An Integration Loop - benbreen
https://www.robinsloan.com/notes/integration-loop/
======
ipnon
Basinski is famous for his Disintegration Loops. The cover art for them
features a photo of smoke coming from Lower Manhattan the night of 9/11.

Basinski was a struggling avant-garde musician who had been working on the
Disintegration Loops and similar projects for some period of time before
9/11\. None of the projects were taking off.
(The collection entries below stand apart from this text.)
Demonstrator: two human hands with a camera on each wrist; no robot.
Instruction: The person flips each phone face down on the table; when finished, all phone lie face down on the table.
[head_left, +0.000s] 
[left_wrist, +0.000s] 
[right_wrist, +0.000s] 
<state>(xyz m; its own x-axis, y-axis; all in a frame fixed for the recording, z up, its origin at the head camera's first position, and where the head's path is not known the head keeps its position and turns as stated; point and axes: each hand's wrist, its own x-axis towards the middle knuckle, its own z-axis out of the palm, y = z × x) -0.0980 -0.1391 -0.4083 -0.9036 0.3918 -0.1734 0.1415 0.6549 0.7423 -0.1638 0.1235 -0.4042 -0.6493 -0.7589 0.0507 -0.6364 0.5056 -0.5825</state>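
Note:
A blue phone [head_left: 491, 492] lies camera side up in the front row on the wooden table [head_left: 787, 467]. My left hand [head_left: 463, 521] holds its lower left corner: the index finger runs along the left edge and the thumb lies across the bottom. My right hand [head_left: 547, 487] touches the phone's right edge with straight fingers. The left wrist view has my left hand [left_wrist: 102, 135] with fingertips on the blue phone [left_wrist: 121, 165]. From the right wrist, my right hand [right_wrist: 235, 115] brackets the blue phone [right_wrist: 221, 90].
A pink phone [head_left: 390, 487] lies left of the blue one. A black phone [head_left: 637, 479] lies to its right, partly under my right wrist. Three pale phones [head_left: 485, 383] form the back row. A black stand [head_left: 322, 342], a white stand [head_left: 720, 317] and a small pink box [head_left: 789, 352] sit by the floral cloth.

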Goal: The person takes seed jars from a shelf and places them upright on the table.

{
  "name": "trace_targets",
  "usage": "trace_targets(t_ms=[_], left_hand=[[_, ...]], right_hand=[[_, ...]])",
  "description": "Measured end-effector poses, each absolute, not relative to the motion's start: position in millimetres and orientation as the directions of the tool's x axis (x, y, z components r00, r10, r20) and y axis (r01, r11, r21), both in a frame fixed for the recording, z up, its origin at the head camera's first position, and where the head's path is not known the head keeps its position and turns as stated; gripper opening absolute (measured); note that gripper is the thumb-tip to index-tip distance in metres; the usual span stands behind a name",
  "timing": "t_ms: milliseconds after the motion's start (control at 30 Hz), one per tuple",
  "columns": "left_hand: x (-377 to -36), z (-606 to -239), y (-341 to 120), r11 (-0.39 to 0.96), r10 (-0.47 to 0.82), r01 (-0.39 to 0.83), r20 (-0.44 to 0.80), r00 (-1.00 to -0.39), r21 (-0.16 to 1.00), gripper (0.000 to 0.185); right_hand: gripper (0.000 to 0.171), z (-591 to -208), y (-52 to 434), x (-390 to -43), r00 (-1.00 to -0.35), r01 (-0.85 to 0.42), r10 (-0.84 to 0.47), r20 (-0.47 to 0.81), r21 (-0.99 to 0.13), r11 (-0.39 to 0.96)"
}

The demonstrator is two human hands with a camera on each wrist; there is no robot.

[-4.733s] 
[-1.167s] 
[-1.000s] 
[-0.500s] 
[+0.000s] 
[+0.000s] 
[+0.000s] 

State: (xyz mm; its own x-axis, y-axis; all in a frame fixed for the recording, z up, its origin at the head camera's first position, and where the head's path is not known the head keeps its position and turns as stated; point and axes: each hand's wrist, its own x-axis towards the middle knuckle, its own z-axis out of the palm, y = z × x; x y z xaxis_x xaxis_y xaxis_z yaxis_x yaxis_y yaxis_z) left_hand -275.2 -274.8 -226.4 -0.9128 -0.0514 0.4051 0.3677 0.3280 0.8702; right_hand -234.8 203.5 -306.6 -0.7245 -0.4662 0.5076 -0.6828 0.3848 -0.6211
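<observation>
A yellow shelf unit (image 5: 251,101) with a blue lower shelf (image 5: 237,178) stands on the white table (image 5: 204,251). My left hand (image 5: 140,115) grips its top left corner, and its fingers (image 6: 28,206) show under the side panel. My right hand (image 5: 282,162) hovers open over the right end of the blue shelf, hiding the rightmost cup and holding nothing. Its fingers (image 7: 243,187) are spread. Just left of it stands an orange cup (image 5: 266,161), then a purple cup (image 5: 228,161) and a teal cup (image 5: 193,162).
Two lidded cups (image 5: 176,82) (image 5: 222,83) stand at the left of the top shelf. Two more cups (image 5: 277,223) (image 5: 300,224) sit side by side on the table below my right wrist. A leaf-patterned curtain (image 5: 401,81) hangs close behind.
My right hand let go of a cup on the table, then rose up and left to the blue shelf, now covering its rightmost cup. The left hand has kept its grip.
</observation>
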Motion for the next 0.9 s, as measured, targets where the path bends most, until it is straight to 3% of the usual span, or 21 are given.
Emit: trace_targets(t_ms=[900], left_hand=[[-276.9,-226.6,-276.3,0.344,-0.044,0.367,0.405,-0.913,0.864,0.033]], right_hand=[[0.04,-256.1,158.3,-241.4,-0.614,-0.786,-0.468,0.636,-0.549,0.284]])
Basinski alleges to have performed Disintegration Loops (likely untitled at
that point) for the first time on his Brooklyn rooftop with some friends the
day of 9/11\. The idea is that they played this somber tape music an wallowed
in their collective grief.

The problem with this is that he took his amateur music (he was by no means a
celebrated musician at this point) and covered it with the trauma of a
national tragedy just to make it seem profound and stirring.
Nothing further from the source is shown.